Y aquello era cierto. No había mayor prueba de vida que la existencia misma de los huevos: dentro de su cáscara contenían una sustancia que parecía inocua, muerta, pero en cambio de su interior resurgía una nueva vida. Los huevos eran la evidencia más clara de ganar una batalla contra la muerte; del paso del frío del invierno al calor de los rayos del sol.
—Creo que no te sigo, y tampoco entiendo lo que propones, Amaranta.
La bruja malvada Amaranta usó la magia en sus ojos inútiles para sopesar el cuerpo cansado de Mira. Primero, contempló su cabello carente de brillo, después la palidez de su rostro y, en último lugar, valoró lo opacas que tenía sus pupilas. La sangre de aquel embarazo le había arrebatado gran parte de su esencia; era como si aquel bebé hubiera robado la mitad de la vida que le restaba a su madre. Y así iba a suceder por los siglos de los siglos, porque aquella era una de muchas de las penitencias que pagábamos las mujeres.

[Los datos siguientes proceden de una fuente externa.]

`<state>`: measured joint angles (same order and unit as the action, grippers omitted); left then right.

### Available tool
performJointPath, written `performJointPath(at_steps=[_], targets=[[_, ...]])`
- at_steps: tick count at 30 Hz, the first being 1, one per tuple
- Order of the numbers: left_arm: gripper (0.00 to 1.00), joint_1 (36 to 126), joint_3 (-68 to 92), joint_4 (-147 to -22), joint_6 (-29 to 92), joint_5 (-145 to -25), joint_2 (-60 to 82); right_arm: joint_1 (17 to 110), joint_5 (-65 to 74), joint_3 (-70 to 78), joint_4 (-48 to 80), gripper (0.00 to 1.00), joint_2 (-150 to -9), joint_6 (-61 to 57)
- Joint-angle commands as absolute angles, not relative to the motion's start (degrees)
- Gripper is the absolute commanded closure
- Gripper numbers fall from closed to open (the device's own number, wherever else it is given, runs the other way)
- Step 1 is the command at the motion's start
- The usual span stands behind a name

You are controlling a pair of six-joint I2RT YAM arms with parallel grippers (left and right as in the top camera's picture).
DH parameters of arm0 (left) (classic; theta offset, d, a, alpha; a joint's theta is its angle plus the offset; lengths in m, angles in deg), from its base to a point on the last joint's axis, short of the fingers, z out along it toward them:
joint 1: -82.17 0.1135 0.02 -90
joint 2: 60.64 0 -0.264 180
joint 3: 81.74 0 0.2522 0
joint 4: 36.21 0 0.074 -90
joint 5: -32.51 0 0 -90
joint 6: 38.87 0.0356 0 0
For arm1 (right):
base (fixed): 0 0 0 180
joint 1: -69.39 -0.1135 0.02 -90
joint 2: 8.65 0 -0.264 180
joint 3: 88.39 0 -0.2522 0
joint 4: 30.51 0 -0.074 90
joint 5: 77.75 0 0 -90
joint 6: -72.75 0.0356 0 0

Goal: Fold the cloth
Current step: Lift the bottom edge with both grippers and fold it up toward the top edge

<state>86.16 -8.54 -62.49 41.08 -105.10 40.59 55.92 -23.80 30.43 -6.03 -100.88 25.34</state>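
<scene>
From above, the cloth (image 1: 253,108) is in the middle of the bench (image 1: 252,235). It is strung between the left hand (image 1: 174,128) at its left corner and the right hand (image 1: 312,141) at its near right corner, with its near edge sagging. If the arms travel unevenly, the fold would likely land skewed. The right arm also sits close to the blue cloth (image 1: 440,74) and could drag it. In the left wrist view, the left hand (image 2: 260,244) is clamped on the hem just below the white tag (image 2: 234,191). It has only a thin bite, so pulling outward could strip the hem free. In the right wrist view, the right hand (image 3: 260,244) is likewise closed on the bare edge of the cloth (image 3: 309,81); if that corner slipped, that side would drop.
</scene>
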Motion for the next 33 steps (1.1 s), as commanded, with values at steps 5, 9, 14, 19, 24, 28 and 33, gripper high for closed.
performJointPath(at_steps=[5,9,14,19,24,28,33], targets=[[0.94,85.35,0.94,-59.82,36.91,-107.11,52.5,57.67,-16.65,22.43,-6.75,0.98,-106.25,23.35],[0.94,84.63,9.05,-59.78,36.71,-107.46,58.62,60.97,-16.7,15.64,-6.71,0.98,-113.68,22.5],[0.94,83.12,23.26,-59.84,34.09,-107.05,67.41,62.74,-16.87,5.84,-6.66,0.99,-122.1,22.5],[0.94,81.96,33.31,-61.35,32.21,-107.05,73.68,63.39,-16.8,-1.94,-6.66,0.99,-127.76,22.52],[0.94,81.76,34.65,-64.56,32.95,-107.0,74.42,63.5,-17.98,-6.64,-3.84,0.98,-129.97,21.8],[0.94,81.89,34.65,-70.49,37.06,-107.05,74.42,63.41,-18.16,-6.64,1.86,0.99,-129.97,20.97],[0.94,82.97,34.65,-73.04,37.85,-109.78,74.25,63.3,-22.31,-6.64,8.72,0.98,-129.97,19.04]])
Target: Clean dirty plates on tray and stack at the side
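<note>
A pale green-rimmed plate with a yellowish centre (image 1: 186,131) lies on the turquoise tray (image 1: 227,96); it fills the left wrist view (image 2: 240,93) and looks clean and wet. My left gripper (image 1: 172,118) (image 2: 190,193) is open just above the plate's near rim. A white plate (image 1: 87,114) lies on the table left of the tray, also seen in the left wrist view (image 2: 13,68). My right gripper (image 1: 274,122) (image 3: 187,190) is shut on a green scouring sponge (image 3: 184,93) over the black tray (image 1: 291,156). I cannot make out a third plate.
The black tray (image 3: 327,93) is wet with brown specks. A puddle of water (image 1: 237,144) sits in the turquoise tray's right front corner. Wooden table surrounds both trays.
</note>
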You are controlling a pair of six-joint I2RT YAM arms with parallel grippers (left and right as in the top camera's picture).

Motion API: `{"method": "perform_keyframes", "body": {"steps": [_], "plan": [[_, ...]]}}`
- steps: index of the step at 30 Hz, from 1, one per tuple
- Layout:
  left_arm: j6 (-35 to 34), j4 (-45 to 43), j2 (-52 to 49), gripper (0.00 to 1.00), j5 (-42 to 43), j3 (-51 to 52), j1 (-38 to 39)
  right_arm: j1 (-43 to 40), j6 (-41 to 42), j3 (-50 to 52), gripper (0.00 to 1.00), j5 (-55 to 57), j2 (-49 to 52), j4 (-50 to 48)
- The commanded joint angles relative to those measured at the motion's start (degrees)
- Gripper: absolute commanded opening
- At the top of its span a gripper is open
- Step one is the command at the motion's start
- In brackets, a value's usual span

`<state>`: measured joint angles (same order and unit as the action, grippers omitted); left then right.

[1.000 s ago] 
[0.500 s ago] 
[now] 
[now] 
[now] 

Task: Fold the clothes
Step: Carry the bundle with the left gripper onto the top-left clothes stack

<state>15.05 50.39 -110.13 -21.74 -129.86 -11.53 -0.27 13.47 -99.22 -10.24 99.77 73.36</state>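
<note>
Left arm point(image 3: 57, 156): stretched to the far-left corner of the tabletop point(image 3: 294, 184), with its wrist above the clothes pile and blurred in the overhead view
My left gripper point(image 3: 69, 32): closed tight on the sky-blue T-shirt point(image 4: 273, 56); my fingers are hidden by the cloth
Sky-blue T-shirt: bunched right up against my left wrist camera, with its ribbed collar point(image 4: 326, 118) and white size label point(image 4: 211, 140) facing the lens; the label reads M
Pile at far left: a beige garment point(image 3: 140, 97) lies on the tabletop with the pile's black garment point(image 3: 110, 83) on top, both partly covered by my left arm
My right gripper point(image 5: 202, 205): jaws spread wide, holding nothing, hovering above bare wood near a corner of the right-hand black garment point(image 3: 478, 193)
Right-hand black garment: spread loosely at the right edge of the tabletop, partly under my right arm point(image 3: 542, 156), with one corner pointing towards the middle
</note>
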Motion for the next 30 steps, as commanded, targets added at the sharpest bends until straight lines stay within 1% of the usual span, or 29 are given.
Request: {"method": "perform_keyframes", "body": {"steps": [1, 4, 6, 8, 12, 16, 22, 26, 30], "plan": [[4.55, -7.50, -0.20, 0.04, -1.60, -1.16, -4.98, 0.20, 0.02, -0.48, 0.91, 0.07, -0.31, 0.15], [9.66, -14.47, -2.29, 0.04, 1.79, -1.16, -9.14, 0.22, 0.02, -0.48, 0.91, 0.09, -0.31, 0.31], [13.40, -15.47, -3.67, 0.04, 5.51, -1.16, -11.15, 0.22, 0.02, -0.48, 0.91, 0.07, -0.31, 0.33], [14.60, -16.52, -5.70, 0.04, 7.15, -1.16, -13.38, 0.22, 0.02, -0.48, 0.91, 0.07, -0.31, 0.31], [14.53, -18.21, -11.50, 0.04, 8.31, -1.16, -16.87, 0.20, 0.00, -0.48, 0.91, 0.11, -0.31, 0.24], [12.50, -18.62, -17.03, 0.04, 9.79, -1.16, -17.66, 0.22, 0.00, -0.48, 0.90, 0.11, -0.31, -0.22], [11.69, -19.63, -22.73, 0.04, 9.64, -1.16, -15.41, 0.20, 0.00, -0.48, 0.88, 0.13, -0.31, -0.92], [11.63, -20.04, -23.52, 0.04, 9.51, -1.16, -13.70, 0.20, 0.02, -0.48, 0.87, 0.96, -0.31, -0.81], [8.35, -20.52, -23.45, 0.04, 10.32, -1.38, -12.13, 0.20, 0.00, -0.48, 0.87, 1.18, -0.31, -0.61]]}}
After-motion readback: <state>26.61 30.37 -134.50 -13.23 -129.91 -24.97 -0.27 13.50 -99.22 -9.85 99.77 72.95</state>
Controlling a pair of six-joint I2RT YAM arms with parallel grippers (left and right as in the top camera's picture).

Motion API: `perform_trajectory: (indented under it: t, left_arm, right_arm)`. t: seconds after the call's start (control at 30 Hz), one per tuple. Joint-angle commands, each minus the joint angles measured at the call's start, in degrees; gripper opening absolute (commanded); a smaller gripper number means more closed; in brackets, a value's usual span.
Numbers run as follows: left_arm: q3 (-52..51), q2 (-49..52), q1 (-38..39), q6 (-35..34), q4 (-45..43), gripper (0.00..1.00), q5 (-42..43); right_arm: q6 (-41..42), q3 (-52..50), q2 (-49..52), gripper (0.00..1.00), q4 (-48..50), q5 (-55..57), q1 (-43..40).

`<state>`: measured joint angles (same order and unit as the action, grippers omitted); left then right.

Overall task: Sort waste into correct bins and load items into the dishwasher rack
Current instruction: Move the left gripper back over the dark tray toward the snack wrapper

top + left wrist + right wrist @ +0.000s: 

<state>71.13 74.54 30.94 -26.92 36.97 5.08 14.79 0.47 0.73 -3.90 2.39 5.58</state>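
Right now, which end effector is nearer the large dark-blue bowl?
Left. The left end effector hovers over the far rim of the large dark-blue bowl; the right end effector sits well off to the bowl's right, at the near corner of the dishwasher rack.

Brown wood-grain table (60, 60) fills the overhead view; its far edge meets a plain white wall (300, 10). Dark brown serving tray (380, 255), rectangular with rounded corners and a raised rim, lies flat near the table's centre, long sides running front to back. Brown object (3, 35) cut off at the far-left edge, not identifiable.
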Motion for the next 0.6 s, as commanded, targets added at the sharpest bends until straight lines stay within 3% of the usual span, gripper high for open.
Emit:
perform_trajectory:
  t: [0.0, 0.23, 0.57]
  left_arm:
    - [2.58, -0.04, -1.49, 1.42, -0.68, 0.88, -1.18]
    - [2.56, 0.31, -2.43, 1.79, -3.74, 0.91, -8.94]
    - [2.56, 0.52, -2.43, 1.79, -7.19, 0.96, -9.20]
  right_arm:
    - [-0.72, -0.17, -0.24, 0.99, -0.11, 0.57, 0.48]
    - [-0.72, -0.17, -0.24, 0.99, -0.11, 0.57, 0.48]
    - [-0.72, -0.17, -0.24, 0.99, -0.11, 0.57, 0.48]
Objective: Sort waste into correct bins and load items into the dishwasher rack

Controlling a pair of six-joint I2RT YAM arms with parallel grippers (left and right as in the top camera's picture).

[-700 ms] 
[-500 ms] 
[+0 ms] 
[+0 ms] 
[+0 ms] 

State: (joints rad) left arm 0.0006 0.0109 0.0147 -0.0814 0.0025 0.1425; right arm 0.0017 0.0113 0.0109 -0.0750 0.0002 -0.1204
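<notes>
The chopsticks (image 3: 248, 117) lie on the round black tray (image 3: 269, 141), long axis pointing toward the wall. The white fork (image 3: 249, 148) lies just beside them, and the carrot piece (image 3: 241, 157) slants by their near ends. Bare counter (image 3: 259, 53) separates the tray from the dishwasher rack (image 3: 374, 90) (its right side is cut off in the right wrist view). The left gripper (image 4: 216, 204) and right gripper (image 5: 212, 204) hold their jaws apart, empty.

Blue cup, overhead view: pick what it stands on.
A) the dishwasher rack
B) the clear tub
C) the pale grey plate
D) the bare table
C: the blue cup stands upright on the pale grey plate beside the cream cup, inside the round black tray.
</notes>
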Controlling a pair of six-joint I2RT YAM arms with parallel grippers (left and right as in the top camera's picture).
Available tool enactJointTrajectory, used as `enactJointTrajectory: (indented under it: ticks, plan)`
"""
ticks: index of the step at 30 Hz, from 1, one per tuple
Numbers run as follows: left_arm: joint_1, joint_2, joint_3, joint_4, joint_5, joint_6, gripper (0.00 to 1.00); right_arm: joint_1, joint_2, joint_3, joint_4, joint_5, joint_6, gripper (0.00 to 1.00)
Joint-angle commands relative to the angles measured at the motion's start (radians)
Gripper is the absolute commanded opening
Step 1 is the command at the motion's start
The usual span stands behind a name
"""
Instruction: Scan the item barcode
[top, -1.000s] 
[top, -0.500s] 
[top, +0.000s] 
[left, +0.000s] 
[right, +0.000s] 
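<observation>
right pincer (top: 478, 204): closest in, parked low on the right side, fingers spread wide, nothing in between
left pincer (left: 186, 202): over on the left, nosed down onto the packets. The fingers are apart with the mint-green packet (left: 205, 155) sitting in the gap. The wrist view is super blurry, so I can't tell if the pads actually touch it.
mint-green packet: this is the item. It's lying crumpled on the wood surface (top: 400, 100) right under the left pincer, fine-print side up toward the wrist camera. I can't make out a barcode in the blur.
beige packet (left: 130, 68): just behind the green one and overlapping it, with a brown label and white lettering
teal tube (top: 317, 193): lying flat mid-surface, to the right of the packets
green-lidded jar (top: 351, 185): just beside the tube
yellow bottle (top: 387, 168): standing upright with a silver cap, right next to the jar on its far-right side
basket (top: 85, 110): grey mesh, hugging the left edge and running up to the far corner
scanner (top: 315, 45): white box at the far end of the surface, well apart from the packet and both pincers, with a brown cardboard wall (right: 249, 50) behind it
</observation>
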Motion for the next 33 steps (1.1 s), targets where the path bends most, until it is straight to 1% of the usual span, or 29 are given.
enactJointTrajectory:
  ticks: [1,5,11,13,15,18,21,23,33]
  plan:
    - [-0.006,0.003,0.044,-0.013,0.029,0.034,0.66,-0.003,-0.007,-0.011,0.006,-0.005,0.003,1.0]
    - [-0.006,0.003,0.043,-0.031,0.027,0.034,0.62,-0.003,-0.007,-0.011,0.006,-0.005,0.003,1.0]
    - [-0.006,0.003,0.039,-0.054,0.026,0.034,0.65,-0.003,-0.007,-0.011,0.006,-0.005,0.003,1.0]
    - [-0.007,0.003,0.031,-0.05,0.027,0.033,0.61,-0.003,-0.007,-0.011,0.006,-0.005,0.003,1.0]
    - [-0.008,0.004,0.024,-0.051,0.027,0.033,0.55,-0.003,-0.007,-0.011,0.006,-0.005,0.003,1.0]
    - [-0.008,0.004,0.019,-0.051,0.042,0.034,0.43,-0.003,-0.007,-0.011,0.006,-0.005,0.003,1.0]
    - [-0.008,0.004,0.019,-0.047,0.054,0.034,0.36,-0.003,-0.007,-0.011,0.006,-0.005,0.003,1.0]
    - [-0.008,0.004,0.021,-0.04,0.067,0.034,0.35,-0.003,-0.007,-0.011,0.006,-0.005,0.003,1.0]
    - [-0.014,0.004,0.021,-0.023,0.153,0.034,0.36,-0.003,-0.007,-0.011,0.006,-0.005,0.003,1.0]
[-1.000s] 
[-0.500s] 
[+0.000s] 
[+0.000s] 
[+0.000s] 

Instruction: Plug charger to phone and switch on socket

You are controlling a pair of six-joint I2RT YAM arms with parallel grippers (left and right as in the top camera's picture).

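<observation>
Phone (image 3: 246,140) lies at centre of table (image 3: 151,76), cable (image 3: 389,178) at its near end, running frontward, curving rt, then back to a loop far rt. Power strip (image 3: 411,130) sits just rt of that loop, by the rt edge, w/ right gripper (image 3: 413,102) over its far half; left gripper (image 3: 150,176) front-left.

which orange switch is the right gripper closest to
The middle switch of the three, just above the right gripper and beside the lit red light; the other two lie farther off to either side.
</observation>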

—Pienso que Romina, cuando nazca, va a apadrinar al pequeño Elías para enseñarle cómo combatir su maldición helada. Creo que, a veces, estar maldito o vivir en desgracia es la consecuencia de ser incomprendido por aquello que nos rodea. Y, en última instancia, pienso que tu bebé va a ser un alma que ha nacido para marcar un hito en la forma tan fea que tiene el mundo de ver a las brujas.
—¿Será él quien nos dé voz?
—El primer paso para cambiar las cosas es que quienes construyeron nuestra penitencia reconozcan que estamos presas.
Ambas se giraron hacia Axel, que guardaba silencio. De fondo, escucharon el llanto del pequeño Elías, en un reclamo de atención que rompió la complicidad que durante siglos habían construido todas y cada una de las mujeres.